One of the ancient Christian art forms is the icon. The practice developed early in the eastern church and has a long tradition associated with it. The image portrayed in the icon is meant to represent the divine or some aspect of God or his church.
The “writer” (the term used for the person painting the icon) spends much time in prayer and contemplation before beginning and then during the work. In this mindset God is the real author; the writer is trying to portrays an image that will lead the viewer closer to the reality represented.
The term “icon” (not to be confused with the contemporary use associated with computer applications) has its origin in the Greek language as a word for “image” or “likeness.” The term is sometimes used for the Christian who is called to represent in their lives the God whom they love and serve. This meaning comes to mind today when we reflect on the readings for Sunday’s liturgy.
The Gospel passage recalls the time when Jesus was asked by a young lawyer what he must do to inherit eternal life. When Jesus replies with the question, “What is written in the law?” the young man replies: “You shall love the Lord, your God, with all your heart, with all your being, with all your strength, and with all your mind, and your neighbor as yourself.” Jesus affirms the answer.

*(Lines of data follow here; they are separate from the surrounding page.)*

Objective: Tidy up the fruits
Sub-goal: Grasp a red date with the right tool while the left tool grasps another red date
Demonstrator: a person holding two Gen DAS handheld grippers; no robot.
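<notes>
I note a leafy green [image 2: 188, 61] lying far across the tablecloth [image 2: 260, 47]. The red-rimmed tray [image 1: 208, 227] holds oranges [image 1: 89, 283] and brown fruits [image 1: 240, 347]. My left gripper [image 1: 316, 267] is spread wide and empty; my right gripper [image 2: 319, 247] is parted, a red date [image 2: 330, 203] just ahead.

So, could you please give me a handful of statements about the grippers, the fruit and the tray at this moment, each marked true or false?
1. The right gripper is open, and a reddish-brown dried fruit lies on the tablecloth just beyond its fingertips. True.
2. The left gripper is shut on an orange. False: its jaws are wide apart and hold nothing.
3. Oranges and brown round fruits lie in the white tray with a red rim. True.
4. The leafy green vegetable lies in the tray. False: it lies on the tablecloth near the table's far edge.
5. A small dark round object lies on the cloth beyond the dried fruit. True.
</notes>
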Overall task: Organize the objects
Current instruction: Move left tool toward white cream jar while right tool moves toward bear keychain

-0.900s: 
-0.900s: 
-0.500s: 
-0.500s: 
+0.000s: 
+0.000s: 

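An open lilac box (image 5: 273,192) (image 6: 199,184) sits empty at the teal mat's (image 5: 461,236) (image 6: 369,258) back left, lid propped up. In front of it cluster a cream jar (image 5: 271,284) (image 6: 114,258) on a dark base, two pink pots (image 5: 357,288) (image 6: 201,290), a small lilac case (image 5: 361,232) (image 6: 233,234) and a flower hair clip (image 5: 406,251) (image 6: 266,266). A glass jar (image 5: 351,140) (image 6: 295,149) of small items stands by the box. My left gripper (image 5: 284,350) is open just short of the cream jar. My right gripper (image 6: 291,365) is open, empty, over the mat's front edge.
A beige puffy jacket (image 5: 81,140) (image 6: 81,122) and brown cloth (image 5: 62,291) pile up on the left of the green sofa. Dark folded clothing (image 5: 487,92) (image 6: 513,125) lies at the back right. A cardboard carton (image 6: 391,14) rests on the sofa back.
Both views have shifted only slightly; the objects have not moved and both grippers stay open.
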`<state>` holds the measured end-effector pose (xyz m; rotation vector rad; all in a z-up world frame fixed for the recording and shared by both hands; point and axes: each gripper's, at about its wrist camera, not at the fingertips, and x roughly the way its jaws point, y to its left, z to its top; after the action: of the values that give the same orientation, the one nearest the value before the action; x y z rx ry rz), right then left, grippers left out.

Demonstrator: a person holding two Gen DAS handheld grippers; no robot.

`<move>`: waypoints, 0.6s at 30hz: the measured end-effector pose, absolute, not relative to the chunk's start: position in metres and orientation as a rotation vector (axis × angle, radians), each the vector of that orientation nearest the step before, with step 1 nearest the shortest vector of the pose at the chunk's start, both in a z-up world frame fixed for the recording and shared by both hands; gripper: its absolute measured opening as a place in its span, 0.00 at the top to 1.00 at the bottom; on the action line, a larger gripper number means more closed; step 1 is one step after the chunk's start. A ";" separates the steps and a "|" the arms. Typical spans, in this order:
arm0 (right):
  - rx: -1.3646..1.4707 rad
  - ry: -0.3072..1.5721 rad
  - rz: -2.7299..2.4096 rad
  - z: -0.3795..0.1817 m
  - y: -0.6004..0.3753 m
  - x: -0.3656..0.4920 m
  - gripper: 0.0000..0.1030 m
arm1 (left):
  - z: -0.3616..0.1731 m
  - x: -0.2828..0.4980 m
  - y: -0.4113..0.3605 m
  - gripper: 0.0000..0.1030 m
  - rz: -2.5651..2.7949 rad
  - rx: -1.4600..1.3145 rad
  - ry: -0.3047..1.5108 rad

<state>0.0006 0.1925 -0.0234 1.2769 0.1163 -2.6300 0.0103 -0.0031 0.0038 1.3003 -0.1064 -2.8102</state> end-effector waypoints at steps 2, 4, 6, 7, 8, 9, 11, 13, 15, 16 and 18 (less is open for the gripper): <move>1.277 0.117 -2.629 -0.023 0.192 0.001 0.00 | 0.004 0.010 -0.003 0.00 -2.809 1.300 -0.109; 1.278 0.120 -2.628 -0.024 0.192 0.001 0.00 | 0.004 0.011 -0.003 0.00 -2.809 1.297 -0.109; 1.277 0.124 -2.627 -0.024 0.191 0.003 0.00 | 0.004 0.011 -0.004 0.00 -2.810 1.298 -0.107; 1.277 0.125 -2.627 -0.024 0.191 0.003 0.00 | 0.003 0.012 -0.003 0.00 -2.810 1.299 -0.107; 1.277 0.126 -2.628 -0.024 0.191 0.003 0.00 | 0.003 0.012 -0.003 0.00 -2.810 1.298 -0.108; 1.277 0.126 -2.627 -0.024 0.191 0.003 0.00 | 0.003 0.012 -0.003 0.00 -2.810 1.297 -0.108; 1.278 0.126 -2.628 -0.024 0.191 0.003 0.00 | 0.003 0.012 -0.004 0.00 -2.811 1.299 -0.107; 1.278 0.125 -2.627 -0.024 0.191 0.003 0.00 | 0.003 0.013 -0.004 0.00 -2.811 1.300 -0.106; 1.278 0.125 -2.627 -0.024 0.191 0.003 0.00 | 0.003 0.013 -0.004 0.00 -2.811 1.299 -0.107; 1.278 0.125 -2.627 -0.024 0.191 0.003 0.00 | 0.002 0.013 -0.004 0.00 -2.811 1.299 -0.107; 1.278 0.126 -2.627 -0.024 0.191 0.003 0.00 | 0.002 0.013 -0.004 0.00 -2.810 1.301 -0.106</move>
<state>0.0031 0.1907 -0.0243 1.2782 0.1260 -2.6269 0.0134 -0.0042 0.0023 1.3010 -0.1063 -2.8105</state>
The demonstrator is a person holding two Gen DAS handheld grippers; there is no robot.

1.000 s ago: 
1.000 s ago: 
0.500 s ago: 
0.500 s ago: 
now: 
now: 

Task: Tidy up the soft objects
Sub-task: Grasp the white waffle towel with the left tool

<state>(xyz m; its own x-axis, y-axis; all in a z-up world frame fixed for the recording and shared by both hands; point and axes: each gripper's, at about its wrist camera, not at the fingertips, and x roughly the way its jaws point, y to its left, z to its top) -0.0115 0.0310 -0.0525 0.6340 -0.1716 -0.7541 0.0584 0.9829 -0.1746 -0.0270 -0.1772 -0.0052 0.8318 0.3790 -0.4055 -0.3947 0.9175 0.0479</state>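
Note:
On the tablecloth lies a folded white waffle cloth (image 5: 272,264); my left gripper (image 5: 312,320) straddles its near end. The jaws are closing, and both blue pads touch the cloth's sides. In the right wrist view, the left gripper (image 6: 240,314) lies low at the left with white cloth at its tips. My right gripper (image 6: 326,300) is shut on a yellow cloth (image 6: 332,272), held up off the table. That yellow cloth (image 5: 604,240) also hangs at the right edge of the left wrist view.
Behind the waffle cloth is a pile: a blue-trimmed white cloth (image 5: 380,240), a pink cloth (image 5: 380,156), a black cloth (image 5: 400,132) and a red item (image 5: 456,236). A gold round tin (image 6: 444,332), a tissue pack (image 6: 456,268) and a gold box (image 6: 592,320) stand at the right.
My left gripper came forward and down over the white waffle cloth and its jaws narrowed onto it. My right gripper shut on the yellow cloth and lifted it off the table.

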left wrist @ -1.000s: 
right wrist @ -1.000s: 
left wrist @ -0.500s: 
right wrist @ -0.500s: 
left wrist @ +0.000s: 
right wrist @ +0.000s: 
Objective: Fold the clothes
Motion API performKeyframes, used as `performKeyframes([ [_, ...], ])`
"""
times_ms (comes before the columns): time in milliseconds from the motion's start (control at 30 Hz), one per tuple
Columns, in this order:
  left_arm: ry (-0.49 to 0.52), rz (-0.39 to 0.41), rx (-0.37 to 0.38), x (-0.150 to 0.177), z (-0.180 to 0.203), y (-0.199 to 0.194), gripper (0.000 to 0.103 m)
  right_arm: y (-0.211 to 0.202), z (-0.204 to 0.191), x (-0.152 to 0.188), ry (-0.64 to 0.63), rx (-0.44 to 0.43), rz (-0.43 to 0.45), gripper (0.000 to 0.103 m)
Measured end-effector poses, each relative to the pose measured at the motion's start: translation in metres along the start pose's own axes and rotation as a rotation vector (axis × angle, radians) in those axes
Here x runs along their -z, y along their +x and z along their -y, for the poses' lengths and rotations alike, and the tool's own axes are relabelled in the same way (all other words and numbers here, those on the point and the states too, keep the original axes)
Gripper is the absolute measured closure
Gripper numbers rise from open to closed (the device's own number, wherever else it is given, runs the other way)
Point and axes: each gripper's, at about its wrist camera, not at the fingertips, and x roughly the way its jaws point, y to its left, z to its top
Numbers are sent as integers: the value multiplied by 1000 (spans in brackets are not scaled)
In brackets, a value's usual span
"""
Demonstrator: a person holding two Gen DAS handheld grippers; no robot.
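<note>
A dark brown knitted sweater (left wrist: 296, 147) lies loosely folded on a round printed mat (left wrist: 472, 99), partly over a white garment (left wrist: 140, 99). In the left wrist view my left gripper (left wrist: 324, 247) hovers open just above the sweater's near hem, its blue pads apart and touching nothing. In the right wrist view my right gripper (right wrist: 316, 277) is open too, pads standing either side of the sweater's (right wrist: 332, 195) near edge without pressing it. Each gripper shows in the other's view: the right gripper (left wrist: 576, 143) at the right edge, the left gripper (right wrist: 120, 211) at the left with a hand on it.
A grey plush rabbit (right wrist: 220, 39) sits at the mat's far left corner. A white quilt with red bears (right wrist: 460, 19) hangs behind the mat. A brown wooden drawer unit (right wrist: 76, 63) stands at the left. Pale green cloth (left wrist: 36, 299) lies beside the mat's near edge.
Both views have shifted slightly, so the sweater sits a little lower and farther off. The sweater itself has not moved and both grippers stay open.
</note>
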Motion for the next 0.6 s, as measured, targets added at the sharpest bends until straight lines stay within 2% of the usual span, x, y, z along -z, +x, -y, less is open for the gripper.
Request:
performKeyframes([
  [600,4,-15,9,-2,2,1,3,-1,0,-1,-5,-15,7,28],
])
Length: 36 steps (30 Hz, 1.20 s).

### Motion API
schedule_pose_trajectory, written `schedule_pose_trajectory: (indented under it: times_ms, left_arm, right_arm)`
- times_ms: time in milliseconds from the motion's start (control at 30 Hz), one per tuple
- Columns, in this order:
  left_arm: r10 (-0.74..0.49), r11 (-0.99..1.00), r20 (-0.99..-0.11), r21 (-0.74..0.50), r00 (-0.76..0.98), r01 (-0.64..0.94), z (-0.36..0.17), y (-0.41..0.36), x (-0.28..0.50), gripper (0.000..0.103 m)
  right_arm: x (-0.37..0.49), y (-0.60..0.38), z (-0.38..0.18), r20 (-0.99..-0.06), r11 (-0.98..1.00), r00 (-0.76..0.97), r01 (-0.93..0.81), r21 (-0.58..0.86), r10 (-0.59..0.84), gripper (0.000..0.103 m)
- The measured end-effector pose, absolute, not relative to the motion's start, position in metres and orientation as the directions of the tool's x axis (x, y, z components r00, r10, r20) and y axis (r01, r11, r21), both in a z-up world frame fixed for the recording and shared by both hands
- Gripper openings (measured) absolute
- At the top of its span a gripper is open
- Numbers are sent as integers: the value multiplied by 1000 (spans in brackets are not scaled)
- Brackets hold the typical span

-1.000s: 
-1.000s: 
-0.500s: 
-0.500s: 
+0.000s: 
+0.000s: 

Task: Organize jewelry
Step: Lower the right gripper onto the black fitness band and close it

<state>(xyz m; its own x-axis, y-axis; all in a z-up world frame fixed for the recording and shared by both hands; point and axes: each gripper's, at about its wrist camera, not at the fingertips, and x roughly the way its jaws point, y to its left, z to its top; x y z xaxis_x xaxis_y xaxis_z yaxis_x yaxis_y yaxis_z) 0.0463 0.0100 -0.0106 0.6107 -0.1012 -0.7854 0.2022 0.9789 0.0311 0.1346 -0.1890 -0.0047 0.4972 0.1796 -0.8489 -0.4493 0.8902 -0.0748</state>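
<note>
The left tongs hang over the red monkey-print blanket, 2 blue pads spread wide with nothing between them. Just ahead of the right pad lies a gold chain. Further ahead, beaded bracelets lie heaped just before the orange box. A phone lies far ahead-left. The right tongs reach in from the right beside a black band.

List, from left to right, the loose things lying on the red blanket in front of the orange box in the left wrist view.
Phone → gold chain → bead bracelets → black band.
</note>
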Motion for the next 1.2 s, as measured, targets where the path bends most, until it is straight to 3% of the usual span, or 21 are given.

The scholar, “seeking to justify himself,” asks a further question: “And who is my neighbor?” Jesus replies with the story of the Good Samaritan. At the end of the story he asks the man: “Which of these three, in your opinion, was neighbor to the robbers’ victim?” The young man answers: “The one who treated him with mercy.” Jesus’ final words in the dialogue are: “Go and do likewise.”
The two-fold love of God and neighbor is wonderfully illustrated in the dialogue. Jesus does not dismiss the man because he is “seeking to justify himself” but leads him into a deeper understanding of God’s love. Jesus himself is the icon of this love, even in this simple interaction.
The Colossians’ hymn (second reading) reminds us that Jesus is the icon of the Father — he represents the unseen Father to the world. He is “the image of the invisible God, the firstborn of all creation. For in him were created all things in heaven and earth, the visible and invisible…. He is before all things, and in him all things hold together. He is the head of the body, the church. He is the beginning, the firstborn from the dead…. For in him all the fullness was pleased to dwell, and through him to reconcile all things for him, making peace through the blood of his cross.”
The love of God and love of neighbor are perfectly realized and visible in Jesus. He ties the two parts of the law into one. Love of God and love of neighbor are both essential. The instruction Jesus gives at the end of the dialogue with the young lawyer invites him and all of us who follow the Lord to become icons of this law, the law of love. If we consider our union with Christ in baptism we also are called to be an icon of his love.
The first reading reminds us that this law of love is not distant from us nor remote for it is written in our hearts (created as we are in the image and likeness of God). The last word of the passage give us an insight into accessing this law of love. The author writes: “No, it is very near to you, already in your mouths and hearts; you have only to carry it out.” In other words, when we live the law of love we will know the love that is always there and always present.
The Gospel and the Deuteronomy reading both end with an instruction to act, to live the law of mercy and love. We do this every day with family and friends. Jesus, however, is asking us to go well beyond those groups.
The Samaritan in the story was a foreigner, a Gentile, a non-Jew. There was a great animosity between the Jews and Samaritans. The young lawyer was a Jew. When he hears and acknowledges that the Samaritan was the one who understood the law at its core, he naturally would have to re-think any of the attitudes or conceptions he inherits from his culture. The same would be true of the purity laws associated with blood which may have influenced the priest and Levite in their decision not to act.
Jesus leads the young scholar deeper into the mystery of divine love in this interaction. He invites us to go deeper into this reality as well.
C.K. Chesterton once humorously wrote: “We make our friends, we make our enemies, but God makes our next door neighbor … and we have to love our neighbor because he is there.” Our neighbor is anyone whom we encounter. If we think of this in terms of God’s providence then they are there for a reason. Part of that reason is that they may encounter the love of God through the love of neighbor.
In these interactions we become the “icon” of God. We represent his love and in loving that neighbor we love him who put that neighbor there.
Msgr. Joseph Prior is pastor of Our Lady of Grace Parish, Penndel, and a former professor of Sacred Scripture and rector of St. Charles Borromeo Seminary.